◆ Task details: If a line in the records below contains the word "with", copy it out.

[Supplied records]

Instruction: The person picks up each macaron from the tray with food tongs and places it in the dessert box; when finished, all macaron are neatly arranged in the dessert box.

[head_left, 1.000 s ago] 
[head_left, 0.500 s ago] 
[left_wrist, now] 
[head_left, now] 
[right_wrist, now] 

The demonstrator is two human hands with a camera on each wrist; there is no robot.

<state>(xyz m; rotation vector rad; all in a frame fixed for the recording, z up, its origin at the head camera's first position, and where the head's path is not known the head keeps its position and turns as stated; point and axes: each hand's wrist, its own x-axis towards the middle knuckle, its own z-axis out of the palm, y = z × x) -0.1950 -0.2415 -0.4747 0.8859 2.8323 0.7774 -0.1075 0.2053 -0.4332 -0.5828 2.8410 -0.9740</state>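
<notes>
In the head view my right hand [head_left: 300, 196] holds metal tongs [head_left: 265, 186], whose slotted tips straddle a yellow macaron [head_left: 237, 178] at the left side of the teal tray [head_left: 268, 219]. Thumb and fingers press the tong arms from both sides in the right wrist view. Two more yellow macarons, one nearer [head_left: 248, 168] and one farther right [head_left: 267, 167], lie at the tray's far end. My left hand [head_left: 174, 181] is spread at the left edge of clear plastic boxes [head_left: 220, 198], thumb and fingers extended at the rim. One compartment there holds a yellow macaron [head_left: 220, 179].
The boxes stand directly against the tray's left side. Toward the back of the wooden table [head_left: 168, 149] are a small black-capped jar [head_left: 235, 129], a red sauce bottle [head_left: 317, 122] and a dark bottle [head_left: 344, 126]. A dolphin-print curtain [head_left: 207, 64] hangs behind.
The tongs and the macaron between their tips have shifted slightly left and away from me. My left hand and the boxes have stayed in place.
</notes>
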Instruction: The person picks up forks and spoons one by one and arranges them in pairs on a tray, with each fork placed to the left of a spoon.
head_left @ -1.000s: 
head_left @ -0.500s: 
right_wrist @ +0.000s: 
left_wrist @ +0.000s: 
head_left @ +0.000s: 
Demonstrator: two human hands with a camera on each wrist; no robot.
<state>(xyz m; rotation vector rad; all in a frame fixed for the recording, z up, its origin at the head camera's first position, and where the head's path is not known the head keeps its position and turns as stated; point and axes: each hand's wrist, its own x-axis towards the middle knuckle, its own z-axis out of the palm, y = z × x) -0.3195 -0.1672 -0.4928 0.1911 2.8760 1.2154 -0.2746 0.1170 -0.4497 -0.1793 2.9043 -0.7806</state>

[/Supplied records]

◆ Answer box:
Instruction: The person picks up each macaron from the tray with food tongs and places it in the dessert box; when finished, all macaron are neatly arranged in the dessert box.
The demonstrator is two human hands with a camera on each wrist; there is no robot.
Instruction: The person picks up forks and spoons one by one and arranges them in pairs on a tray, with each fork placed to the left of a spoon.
Demonstrator: two human hands with a camera on each wrist; no robot.

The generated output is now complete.